Generally speaking, sarcoidosis is a chronic inflammatory disease with symptoms ranging from lung and eye problems to arthritis.
For Duffy, sarcoidosis meant intense, chronic pain throughout her body, as well as other problems.
"I was losing balance; my gait was off. I lost feeling in my hands and in my feet. It was really a lot of the things I thought were going to pass."
But they didn't pass, and Duffy says she underwent numerous treatments, including steroid doses and chemotherapy, to manage the disease.
"Most important was the pain medication. If I didn't have this, I would be curled up in a ball. It was just so overwhelmingly painful."
But despite the pain, Duffy refused to feel sorry for herself.

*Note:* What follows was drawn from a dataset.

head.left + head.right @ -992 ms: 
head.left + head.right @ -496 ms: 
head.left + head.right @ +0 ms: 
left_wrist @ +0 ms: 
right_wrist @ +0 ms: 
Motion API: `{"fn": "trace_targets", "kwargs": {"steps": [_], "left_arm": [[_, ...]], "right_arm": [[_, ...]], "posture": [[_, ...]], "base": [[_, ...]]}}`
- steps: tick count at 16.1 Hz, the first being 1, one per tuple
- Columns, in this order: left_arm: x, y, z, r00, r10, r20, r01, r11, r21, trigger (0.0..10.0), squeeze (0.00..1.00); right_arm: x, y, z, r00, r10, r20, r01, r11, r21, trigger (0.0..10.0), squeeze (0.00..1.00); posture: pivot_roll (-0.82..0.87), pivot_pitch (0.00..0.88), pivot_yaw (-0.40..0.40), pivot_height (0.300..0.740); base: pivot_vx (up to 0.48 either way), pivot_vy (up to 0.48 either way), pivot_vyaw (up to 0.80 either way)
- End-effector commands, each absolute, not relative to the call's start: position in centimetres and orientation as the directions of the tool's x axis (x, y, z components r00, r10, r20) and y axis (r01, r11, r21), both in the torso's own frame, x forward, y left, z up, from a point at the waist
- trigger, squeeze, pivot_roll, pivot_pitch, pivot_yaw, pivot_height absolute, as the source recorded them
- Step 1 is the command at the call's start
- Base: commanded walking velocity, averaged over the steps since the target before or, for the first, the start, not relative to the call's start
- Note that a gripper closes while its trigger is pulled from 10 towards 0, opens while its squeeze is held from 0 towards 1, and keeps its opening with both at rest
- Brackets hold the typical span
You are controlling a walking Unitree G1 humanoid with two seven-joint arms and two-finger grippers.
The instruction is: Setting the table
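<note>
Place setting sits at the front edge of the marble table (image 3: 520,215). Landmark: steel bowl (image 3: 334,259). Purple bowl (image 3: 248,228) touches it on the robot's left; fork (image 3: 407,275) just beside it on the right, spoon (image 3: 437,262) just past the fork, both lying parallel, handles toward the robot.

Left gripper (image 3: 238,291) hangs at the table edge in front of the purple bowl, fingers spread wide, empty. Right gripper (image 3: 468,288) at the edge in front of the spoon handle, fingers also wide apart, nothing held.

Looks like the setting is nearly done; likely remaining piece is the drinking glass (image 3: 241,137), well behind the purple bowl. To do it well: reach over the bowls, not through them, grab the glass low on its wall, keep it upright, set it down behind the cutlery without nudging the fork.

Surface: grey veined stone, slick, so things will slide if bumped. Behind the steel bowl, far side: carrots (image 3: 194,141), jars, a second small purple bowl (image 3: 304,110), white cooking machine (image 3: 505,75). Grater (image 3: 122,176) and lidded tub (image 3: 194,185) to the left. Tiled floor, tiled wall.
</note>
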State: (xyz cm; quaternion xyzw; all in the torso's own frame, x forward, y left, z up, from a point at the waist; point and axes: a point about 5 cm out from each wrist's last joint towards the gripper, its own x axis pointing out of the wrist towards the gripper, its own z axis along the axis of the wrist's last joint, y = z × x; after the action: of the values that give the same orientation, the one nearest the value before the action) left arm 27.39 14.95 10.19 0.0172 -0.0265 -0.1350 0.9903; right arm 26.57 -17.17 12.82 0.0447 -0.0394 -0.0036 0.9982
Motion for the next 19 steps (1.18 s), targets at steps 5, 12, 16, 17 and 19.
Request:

"If I was going to have to live with a chronic illness, I didn't want to be bitter. And if I got better I didn't want to feel like 'why me?'"
In 2000, Duffy detailed her experience with sarcoidosis in The New York Times bestseller "Model Patient: My Life as an Incurable Wise-Ass."
Her portrait also appears in the "Many Faces of Pain" exhibition sponsored by a manufacturer of pain medication.
"Sarcoidosis isn't some burden that I carry. It's not a gift that I would have picked out for myself," she said. "But now that I have it, it's made me actually stronger. It's made me braver."